_EXERCISE DIRECTIONS:_
A single number is the answer: the count of lines in the listing below that contain "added".

_RECORDS FOR PROCESSING:_
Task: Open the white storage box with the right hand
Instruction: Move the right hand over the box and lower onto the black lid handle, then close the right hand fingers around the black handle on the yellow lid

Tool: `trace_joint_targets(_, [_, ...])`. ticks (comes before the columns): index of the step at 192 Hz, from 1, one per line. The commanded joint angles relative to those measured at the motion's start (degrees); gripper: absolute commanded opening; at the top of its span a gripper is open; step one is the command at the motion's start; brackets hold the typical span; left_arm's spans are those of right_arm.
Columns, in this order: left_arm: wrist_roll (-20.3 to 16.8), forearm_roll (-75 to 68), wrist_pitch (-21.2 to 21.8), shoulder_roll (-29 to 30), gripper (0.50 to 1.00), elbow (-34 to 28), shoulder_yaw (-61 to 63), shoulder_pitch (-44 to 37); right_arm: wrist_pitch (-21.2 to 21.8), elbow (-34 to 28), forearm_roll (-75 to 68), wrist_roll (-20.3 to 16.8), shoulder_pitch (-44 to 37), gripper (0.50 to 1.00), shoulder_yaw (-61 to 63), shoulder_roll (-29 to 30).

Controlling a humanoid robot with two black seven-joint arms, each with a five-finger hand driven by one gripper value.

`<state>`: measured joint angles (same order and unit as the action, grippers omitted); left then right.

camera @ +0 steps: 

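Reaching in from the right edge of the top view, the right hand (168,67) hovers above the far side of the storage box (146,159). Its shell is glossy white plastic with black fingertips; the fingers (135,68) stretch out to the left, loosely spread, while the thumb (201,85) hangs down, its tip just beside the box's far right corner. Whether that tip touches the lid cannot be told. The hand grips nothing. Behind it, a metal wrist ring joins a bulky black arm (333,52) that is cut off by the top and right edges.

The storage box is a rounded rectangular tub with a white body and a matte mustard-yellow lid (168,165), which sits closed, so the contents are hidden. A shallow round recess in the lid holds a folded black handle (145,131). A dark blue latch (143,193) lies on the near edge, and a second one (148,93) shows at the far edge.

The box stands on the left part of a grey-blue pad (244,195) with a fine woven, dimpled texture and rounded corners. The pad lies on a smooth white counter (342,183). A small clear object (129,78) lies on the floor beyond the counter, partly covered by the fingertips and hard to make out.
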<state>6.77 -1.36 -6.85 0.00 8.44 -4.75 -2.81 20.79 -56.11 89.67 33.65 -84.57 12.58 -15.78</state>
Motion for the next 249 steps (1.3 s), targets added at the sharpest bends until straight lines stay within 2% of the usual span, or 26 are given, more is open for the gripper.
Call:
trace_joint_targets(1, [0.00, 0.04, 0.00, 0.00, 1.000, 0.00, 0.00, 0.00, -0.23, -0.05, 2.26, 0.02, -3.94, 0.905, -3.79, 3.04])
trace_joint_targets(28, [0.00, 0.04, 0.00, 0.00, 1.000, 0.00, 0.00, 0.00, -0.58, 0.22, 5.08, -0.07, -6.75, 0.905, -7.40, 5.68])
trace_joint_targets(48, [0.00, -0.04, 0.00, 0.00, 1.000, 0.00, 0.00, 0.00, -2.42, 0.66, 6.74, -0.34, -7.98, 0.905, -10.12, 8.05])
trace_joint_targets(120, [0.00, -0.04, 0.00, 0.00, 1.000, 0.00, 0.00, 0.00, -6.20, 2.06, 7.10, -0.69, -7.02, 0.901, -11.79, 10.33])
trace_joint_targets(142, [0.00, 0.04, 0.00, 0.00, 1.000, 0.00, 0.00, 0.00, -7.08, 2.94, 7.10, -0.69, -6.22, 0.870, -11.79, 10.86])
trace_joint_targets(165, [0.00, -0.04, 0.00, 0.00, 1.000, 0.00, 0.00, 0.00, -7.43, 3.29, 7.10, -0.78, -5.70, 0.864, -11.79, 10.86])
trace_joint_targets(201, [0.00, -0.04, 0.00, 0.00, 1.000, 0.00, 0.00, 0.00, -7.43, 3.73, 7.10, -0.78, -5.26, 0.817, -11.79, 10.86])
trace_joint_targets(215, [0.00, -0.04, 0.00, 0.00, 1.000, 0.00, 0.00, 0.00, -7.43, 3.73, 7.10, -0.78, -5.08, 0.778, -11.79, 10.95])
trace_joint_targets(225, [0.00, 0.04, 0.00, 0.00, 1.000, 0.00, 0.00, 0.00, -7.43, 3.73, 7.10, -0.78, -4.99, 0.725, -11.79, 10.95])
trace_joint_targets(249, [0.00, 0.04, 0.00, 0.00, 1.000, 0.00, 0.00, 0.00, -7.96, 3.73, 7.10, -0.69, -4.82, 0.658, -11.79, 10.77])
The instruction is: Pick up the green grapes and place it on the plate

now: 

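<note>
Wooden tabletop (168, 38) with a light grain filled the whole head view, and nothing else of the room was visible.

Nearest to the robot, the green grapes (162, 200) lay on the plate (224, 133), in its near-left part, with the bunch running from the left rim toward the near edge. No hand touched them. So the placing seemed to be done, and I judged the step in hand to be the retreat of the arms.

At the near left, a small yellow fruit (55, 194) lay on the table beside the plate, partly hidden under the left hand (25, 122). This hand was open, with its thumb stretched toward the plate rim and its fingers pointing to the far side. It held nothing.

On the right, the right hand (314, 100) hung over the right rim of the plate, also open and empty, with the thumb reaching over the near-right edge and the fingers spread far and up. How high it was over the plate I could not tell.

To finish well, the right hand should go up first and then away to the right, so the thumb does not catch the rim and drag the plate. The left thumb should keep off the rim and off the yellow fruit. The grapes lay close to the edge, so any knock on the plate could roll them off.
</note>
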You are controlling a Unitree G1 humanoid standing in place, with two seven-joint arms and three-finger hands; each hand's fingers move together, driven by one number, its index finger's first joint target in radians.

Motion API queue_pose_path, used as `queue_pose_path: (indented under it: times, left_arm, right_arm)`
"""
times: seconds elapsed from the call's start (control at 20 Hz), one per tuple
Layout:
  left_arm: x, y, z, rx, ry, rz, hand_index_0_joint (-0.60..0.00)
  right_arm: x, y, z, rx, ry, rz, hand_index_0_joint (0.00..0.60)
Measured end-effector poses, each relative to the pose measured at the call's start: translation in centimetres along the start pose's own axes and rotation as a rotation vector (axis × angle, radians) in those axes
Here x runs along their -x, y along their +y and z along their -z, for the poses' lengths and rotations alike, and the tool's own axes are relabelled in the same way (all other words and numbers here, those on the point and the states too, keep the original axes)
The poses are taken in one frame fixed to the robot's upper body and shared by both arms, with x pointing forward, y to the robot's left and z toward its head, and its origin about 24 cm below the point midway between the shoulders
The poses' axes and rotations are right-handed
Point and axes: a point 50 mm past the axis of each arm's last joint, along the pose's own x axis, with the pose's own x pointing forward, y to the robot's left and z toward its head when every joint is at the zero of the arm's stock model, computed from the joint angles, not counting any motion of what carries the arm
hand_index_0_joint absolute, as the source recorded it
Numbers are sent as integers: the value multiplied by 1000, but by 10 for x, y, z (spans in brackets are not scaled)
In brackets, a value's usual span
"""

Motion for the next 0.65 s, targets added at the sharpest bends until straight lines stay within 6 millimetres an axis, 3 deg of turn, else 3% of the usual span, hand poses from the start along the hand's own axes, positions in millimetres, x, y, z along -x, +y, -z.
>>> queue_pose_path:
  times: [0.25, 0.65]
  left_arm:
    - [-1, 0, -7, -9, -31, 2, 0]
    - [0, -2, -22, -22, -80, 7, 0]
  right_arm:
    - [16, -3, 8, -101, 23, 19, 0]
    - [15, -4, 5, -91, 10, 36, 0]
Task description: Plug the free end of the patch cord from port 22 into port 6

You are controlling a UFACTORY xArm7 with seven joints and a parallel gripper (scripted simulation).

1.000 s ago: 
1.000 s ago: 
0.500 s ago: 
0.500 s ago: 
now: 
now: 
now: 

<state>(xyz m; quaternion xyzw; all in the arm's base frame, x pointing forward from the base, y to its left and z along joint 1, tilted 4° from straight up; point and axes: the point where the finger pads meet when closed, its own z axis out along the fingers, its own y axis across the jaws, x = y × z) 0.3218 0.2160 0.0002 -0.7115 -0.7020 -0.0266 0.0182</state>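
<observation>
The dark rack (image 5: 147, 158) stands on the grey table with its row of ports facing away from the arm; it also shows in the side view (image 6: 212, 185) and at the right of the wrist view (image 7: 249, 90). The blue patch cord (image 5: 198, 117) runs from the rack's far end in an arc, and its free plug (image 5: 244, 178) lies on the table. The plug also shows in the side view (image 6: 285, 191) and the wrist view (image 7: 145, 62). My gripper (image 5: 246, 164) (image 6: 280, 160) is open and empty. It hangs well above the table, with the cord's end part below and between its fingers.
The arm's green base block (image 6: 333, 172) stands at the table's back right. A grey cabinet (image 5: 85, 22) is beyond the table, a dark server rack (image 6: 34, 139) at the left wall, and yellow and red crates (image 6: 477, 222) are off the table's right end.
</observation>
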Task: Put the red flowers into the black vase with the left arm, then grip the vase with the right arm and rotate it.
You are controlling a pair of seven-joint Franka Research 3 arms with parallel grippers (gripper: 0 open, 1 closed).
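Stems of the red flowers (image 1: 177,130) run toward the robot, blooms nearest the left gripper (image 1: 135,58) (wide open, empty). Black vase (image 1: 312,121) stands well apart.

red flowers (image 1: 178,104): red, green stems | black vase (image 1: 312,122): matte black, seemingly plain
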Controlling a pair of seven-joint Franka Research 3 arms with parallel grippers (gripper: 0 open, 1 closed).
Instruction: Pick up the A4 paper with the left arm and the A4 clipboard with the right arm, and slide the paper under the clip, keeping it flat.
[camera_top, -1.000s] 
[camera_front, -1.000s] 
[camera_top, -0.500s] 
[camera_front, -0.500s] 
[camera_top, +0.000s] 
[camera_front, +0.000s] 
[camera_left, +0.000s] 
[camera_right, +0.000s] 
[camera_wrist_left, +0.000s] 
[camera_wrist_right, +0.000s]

_TASK SOLUTION:_
2